This repository contains slides, code, and supplementary materials for the "The results in Table 1 don’t seem to correspond to those in Figure 2" talk I gave at
- DataTech, March 2019 in Edinburgh, Scotland [Slideshow]
- University of Cincinnati, April 2019 in Cincinccati, OH, USA [Slideshow]
- Connect IPSDS, June 2019 in Mannheim, Germany [Slideshow]
- ISCB RSG Turkey, August 2019 as a webinar [Slideshow]
- Pydata, May 2020 in Edinburgh, UK, virtual meetup [Slideshow]

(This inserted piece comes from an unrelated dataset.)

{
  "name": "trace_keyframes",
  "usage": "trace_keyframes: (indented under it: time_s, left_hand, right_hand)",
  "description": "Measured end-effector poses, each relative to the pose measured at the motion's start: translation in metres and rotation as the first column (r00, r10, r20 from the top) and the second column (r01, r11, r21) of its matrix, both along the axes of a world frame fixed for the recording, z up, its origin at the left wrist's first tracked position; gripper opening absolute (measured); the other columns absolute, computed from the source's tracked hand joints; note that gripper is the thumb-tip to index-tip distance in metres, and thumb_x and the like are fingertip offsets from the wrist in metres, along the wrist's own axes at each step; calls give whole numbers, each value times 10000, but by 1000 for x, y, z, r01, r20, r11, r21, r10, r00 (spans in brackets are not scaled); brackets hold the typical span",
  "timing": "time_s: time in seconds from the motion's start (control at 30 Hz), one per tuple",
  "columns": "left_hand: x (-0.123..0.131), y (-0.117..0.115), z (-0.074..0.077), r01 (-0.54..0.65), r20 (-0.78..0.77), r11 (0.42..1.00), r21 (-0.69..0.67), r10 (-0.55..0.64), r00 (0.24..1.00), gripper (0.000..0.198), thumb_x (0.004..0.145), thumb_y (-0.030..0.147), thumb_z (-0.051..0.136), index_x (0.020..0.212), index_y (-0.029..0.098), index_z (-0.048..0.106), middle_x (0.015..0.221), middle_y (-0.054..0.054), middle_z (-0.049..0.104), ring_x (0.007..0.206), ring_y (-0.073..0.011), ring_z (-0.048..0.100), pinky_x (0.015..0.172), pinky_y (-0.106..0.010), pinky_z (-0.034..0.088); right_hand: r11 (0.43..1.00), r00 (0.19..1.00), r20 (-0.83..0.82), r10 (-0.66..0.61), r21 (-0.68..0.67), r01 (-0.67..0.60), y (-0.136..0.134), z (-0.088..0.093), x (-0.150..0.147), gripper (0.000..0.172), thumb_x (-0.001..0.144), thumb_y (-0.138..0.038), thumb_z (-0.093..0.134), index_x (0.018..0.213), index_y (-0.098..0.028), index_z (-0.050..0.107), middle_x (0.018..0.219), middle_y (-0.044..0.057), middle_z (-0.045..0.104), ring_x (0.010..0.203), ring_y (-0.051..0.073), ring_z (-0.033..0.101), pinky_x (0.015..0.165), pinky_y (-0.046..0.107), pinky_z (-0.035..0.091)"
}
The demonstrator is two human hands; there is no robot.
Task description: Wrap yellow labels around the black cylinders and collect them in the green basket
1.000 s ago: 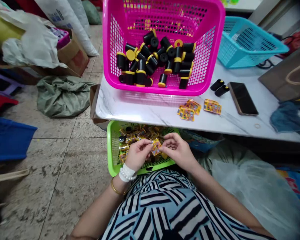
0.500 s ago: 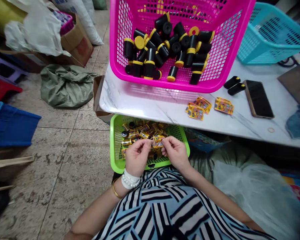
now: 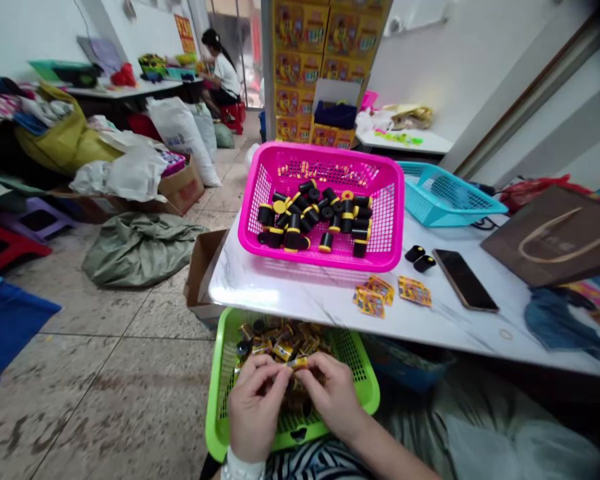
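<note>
Over the green basket [image 3: 371, 373] on my lap, my left hand [image 3: 254, 407] and my right hand [image 3: 333, 393] pinch a small yellow printed label [image 3: 299, 363] between them, one at each end. The label is seen nearly edge-on, so its print is hard to read. Beneath my fingers, the basket holds many small black cylinders wrapped in yellow printed labels [image 3: 283, 351]. Ahead on the table stands a pink basket [image 3: 325, 260] with bare black cylinders with yellow ends [image 3: 293, 223]. Loose yellow labels [image 3: 371, 301] lie near the table edge.
On the white marbled table [image 3: 280, 293] are two black cylinders [image 3: 420, 259], a phone [image 3: 465, 280], a blue basket [image 3: 450, 213] and a brown paper bag [image 3: 555, 233]. A cardboard box [image 3: 200, 293] stands at its left. Far back, a person [image 3: 225, 77] sits at another table.
The view has tilted up, bringing the room's far side into sight. Both hands still pinch the label, which is now turned more edge-on, and the hands are slightly closer together.
</note>
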State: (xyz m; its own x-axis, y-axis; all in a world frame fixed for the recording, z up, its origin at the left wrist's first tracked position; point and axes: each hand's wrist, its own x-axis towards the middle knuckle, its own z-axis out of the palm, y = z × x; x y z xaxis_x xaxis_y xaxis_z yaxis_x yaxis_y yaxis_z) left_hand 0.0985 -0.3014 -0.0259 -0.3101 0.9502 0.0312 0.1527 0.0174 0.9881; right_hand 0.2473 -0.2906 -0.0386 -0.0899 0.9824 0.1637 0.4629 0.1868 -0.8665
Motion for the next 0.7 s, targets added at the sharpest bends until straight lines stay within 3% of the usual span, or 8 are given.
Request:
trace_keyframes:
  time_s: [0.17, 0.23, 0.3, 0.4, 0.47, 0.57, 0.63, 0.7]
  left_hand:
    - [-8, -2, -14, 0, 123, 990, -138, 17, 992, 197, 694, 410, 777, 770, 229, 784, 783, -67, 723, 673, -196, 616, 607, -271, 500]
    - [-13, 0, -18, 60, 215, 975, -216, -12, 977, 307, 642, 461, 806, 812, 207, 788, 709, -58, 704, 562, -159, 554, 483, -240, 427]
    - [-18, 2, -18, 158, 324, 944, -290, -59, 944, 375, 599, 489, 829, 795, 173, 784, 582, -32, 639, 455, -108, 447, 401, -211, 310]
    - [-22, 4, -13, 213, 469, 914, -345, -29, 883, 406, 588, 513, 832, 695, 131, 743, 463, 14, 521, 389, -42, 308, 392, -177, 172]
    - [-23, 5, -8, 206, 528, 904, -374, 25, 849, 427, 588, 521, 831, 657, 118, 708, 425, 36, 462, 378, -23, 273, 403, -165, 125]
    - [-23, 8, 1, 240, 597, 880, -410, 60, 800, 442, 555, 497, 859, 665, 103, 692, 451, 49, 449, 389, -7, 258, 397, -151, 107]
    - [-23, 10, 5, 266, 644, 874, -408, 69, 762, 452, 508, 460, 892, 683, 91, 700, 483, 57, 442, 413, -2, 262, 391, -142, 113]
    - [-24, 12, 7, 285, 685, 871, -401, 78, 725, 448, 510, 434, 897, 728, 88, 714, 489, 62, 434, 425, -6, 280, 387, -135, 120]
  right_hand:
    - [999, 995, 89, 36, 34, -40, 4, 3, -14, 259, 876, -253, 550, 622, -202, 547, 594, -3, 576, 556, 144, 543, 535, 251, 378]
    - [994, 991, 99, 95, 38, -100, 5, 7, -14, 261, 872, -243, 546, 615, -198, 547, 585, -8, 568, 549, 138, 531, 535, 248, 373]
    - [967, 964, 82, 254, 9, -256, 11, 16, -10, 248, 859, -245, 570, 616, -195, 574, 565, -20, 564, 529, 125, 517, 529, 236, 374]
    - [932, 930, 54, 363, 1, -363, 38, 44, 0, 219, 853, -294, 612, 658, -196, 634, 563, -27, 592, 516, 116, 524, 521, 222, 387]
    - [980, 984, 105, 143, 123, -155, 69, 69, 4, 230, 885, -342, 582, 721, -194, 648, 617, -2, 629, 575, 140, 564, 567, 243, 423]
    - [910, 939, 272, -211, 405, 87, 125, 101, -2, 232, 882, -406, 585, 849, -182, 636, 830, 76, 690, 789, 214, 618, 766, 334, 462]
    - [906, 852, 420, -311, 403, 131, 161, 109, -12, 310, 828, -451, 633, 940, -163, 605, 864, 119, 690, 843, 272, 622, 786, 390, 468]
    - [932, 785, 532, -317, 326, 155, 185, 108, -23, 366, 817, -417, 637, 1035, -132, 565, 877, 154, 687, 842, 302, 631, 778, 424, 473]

The talk was revised a bit each time.
For data analysis to be reproducible, the data and code should be assembled in a way such that results (e.g. tables and figures) can be re-created. While the scientific community is by and large in agreement that reproducibility is a minimal standard by which data analyses should be evaluated, and a myriad of software tools for reproducible computing exist, it is still not trivial to reproduce someone's (sometimes your own!) results without fiddling with unavailable analysis data, external dependencies, missing packages, out of date software, etc. In this talk, we present good, better, and best workflows for reproducibility that touch on everything from data storage, cleaning, analysis, to communication of final results.
Title credit goes to Karl Broman: https://www.biostat.wisc.edu/~kbroman/presentations/cmp2018.pdf
- The references folder contains the papers mentioned in the talk.
- Code used for generating figures and output in the talk are in the scripts folder.
- Images used in the talk are saved in the images folder.